The flowchart 800 begins at block 805, where the system reduces the hand data to key regions. The hand data may include hand tracking data, such as hand pose, joint locations and the like, and the occlusion data obtained from the sensor data. The hand data may include location information and occlusion scores for each joint or region of the hand, and a hand pose based on the configuration of the joint locations. The technique reduces the hand data to key regions by selecting a subset of the joints or regions of the hand that are relevant or reliable for determining the object occlusion state. According to one or more embodiments, the key regions may include regions that are common with gripping objects and less susceptible to self-occlusion noise. In some embodiments, the key regions may include the grip regions, as described above with respect to FIG. 3C. According to one or more embodiments, grip regions may be a collection of hand joints that exclude wrist joints, joints related to the little finger, and metacarpals. In some embodiments, the grip regions may me limited to index finger joints, index finger and secondary knuckles. In other embodiments, the key regions may include additional or alternative joints or regions that are a subset of the hand joints.

The flowchart 800 proceeds to block 810, where a self-occlusion state is detected for each region. The self-occlusion state of each region may be determined by analyzing the occlusion scores for each joint or region of the hand, which may indicate whether the portion of the hand corresponding to the joint or region is visible from the point of view of the camera or other sensors. The object occlusion state may also be determined by analyzing the relative locations of the joints or regions of the hand, which may indicate whether the portion of the hand is in front of or behind another portion of the hand or a non-adjacent bone. An example technique for determining object occlusion scores for each joint or region of the hand is described above with respect to FIGS. 4-5.

At block 815, a reliability of the self-occlusion state is determined. The reliability of the self-occlusion state may be performed on a per-frame basis. The reliability determination may be based on a grip occlusion state, which may consider occlusion signals of non-self-occluded regions to determine an object occlusion state. FIG. 9 is a flowchart of an example technique for classifying the reliability of the self-occlusion state for a grip region of the hand, in accordance with some embodiments.

The flowchart 900 begins at block 905, where an occlusion values for the joints of grip region of the hand are obtained. The occlusion values may be a Boolean value indicating a level of occlusion for the joint, or how likely it is that the joint is occluded. The occlusion values may be obtained from a hand tracking pipeline, and/or as described above with respect to FIG. 4.

The flowchart 900 proceeds to block 910, where a determination is made as to whether all index finger joints are very visible, or whether the palm and index joints are very visible.

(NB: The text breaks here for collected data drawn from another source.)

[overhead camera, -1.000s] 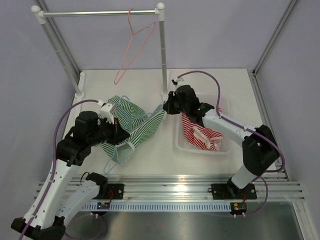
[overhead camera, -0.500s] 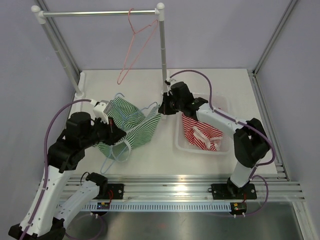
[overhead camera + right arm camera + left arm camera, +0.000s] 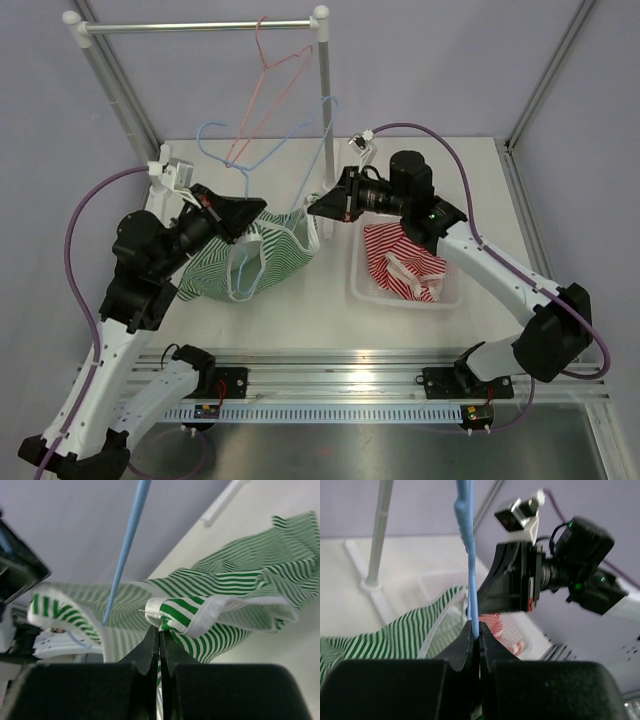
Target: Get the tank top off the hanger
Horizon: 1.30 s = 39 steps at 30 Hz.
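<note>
A green-and-white striped tank top [image 3: 262, 255] hangs in the air between my two arms, draped on a light blue hanger [image 3: 262, 152]. My left gripper [image 3: 256, 212] is shut on the hanger's blue wire [image 3: 472, 587], holding it raised above the table. My right gripper [image 3: 313, 206] is shut on the tank top's white-trimmed edge [image 3: 172, 614] at its right side. In the right wrist view the striped cloth [image 3: 235, 582] spreads behind the fingers and the blue wire [image 3: 127, 537] slants up. The hanger's lower part is hidden inside the cloth.
A clothes rail [image 3: 200, 26] on two white posts stands at the back with a pink hanger [image 3: 268, 90] on it. A clear bin [image 3: 437, 290] with a red-and-white striped garment [image 3: 400, 270] sits right of centre, under my right arm.
Both grippers rose from the table, lifting the tank top and blue hanger into the air. The left arm swung up and back; the right gripper stayed on the cloth's right edge.
</note>
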Motion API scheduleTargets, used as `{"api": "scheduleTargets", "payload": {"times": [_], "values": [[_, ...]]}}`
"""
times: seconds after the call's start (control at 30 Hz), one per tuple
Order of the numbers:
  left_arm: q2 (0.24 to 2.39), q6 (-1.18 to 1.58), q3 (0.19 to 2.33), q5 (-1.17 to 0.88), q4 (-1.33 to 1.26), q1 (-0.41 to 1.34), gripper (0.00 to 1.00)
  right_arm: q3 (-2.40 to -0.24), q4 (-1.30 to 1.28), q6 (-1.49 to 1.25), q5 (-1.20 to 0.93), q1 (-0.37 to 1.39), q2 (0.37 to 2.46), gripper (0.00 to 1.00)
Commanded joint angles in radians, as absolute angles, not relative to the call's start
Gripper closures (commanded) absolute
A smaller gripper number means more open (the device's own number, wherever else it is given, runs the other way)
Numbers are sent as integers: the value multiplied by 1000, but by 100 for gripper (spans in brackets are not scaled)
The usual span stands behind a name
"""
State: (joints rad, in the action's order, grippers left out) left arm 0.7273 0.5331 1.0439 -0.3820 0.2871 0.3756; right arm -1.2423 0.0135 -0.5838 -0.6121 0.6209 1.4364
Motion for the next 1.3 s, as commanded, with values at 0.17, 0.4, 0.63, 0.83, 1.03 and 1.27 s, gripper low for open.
{"api": "scheduleTargets", "payload": {"times": [0.17, 0.4, 0.63, 0.83, 1.03, 1.27], "values": [[847, 658, 1015, -347, -449, 419, 100, -1319, 175, -705, -927, 650, 1324, 100], [882, 482, 1100, -210, -494, 419, 100, -1321, -297, -364, -583, 802, 1361, 100], [856, 370, 1230, -91, -379, 420, 100, -1111, -229, -396, -368, 833, 1440, 100], [812, 284, 1365, 102, 53, 419, 100, -1181, -229, -393, -344, 873, 1480, 100], [735, 298, 1414, 475, 486, 419, 100, -1256, -274, -344, -244, 968, 1545, 15], [822, 270, 1410, 509, 741, 416, 100, -1307, -348, -328, 35, 992, 1588, 1]]}}
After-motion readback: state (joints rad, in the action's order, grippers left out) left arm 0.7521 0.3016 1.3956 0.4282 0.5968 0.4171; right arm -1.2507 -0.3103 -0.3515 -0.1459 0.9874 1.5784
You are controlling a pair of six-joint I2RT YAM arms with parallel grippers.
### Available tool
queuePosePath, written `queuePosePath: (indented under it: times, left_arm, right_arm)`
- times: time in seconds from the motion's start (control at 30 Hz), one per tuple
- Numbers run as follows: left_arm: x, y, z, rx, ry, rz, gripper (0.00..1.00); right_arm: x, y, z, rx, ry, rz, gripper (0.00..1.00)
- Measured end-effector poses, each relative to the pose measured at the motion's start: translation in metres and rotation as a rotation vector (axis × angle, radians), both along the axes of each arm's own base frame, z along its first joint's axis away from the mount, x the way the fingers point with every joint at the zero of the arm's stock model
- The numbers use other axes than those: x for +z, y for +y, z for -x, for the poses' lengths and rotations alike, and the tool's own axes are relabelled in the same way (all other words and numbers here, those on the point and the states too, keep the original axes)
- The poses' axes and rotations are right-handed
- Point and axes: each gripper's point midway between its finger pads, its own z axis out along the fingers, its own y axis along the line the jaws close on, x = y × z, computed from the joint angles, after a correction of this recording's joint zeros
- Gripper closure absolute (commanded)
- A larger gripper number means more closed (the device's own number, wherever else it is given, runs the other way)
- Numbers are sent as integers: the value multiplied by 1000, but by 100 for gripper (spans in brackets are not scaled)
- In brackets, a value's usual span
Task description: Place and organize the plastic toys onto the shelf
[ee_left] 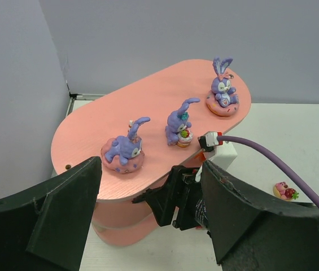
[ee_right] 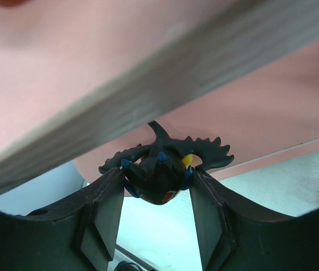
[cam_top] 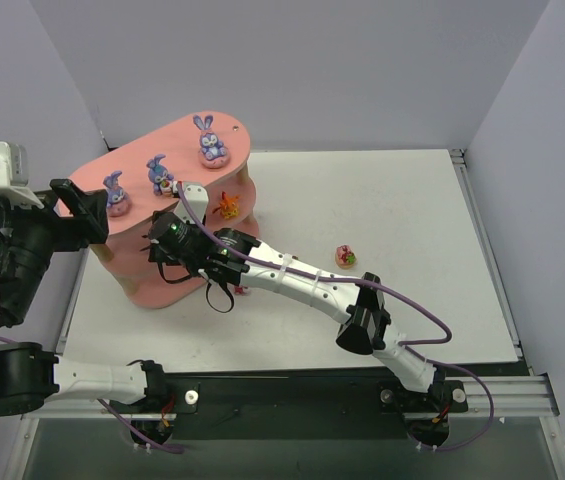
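The salmon-pink shelf (cam_top: pixel 177 160) stands at the table's far left. Three purple bunnies (cam_top: pixel 210 140) (cam_top: pixel 159 175) (cam_top: pixel 115 192) stand in a row on its top board (ee_left: pixel 148 96). An orange toy (cam_top: pixel 227 205) sits on the middle tier. My right gripper (ee_right: pixel 158 183) reaches in under a shelf board (ee_right: pixel 148 84) and is shut on the black-yellow spiky toy (ee_right: pixel 165 155), both fingers pressed against its sides. My left gripper (ee_left: pixel 151 226) hangs open and empty at the shelf's left end (cam_top: pixel 82 215). A pink-red toy (cam_top: pixel 345 256) lies on the table to the right.
The right arm (cam_top: pixel 302 285) stretches diagonally across the table in front of the shelf, trailing a purple cable (cam_top: pixel 412 310). A small red toy (cam_top: pixel 240 290) peeks out beside that arm. Grey walls close in on the left, back and right.
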Motion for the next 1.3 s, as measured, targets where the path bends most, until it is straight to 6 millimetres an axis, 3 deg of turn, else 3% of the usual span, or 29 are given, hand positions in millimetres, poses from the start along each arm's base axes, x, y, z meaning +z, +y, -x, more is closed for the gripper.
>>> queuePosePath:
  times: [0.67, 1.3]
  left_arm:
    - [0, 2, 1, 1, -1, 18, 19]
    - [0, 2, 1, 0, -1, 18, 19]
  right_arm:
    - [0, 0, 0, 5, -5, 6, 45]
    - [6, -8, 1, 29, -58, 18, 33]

For example, a determination may be made as to whether all index finger joints have an occlusion value that satisfies an index finger visibility threshold, or otherwise satisfies an index finger visibility criterion. The occlusion values for the palm (i.e., knuckle joints) and index joints, except for the index knuckle, may be compared to a palm and index visibility threshold, or otherwise compared against a palm and index visibility criterion, which may be the same or different than the index finger visibility criterion. If either are satisfied, then the flowchart 900 proceeds to block 915 and the grip occlusion state is determined to be visible. The visible category may indicate that the self-occlusion state is reliable and that the grip region is not occluded by another region of the hand or a non-adjacent bone of the hand.

Returning to block 910, if a determination is made that the index finger joints are not determined to be very visible, and the palm and index joints are also determined to be not very visible, then the flowchart 900 proceeds to block 920. At block 920, a determination is made as to whether at least one grip region is fairly occluded and not self-occluded. According to one or more embodiments, the reduced joints may be grouped into grip regions, such as index joints, index knuckle, and secondary knuckles. In some embodiments, an occlusion for each grip region may be based on the occlusion values for the joints that each of the grip regions may be determined as described above, for example with respect to FIGS. 4-5. For example, as described with respect to FIG. 4, an occlusion value for a grip region may be a maximum value of all joint occlusion values for each of the joints in the grip region.

In some embodiments, determining the self-occlusion of each grip region may include computing a minimum distance to all occluding bone segments, where the bone segment is closer to the camera. In some embodiments, the minimum distance may be binarized to compare the distance against a threshold distance to determine whether the grip region is self-occluded. For example, a minimum distance of less than 2.5 cm may be used to determine that the grip is self-occluded. In some embodiments, a different threshold may be used to determine whether the grip region is no longer self-occluded, such as a break threshold. For example, a grip region may enter the self-occluded state when the minimum distance is less than 2.5 cm, and may maintain a self-occluded state until the minimum distance is greater than a different threshold, such as 3 cm.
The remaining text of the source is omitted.